God Save the King!

by Catherine McNiel on September 21, 2022

Endow the king with your justice, O God,
    the royal son with your righteousness.
May he judge your people in righteousness,
    your afflicted ones with justice.

May the mountains bring prosperity to the people,
    the hills the fruit of righteousness.
May he defend the afflicted among the people
    and save the children of the needy;
    may he crush the oppressor.
                                                                                           —Psalm 72:1-4

 Something astonishing happened earlier this month: Queen Elizabeth, the longest reigning monarch in British history, died at the age of 96. Global census information estimates that 90% of the world was born while she was on the throne. So now, for the first time in nearly everyone’s lifetime, a new British monarch will be crowned.

It’s been difficult to be on any sort of media the past few weeks without hearing a few lyrics to “God Save the King” (alternatively “God Save the Queen”). But, being Americans, few of us know the words in full:

God save our gracious King!
Long live our noble King!
God save the King!
Send him victorious,
Happy and glorious,
Long to reign over us:
God save the King!

O Lord our God arise,
Scatter his enemies,
And make them fall:
Confound their politics,
Frustrate their knavish tricks,
On Thee our hopes we fix:
God save us all.

Thy choicest gifts in store,
On him be pleased to pour;
Long may he reign:
May he defend our laws,
And ever give us cause,
To sing with heart and voice,
God save the King!

Do these themes sound familiar? May God send the king victory; may he win over his enemies; may he provide for the people; may he be just and good; may he care well for the people; may his reign be long; may he give us cause to worship God.

This is essentially a modern-day reprise of Psalm 72, which is also a coronation hymn. Whether or not it was first used for Solomon’s installment, it was likely used for his successors. The hymn asks God to provide for and through the king justice, a long reign, prosperity for the people, victory over enemies, provision for the needy, and cause to praise God.

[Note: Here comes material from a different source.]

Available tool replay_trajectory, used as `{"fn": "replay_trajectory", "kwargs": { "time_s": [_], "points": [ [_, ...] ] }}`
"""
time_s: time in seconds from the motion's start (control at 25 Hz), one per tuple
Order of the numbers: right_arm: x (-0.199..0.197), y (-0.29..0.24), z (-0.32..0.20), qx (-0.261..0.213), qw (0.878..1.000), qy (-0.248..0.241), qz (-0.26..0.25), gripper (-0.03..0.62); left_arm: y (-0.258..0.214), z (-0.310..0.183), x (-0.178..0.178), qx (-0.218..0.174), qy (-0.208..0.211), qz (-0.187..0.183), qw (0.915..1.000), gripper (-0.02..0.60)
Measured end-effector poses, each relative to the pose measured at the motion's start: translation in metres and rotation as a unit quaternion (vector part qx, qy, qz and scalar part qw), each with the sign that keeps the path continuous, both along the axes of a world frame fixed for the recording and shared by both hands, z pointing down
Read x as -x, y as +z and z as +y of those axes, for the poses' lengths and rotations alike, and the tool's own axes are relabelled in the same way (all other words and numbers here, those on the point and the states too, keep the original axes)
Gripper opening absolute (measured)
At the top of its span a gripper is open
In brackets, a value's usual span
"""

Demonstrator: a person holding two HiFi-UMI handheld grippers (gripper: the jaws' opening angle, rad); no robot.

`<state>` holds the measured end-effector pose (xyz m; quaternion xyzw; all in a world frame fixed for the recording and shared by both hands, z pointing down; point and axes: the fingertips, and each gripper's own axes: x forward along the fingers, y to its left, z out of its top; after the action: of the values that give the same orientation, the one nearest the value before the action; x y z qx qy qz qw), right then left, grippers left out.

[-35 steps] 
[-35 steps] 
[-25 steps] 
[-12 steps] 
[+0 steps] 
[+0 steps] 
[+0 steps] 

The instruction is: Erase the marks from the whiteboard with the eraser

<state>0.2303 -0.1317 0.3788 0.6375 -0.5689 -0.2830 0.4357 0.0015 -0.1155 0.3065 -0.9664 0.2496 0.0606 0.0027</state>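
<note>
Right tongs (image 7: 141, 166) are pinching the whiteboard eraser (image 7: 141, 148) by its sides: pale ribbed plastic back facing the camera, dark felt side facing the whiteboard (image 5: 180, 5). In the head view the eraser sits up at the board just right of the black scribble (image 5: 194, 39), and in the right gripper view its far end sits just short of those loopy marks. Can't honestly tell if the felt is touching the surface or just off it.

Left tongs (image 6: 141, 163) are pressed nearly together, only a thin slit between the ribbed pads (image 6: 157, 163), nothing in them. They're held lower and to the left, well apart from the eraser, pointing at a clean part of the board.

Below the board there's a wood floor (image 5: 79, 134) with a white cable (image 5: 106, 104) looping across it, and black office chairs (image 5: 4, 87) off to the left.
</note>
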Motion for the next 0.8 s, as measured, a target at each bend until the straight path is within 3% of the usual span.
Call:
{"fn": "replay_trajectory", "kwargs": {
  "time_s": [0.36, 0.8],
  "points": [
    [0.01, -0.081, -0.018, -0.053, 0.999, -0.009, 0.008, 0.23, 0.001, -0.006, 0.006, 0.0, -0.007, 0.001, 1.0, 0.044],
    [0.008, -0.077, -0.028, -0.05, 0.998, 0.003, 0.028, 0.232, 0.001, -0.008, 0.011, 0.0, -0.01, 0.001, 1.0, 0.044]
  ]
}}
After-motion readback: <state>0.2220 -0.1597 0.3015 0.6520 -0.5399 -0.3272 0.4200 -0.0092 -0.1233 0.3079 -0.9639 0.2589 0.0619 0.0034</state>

And, of course, always a hopeful look towards the future when God’s true reign will bring full justice and provision to all, at last.

Questions for reflection and discussion: Have you ever attended a coronation? What do you see in this Psalm? Not being a king yourself (unless these devotions have a greater reach than I realize!) how does this Psalm feed you and teach you about King Jesus and your life as His own?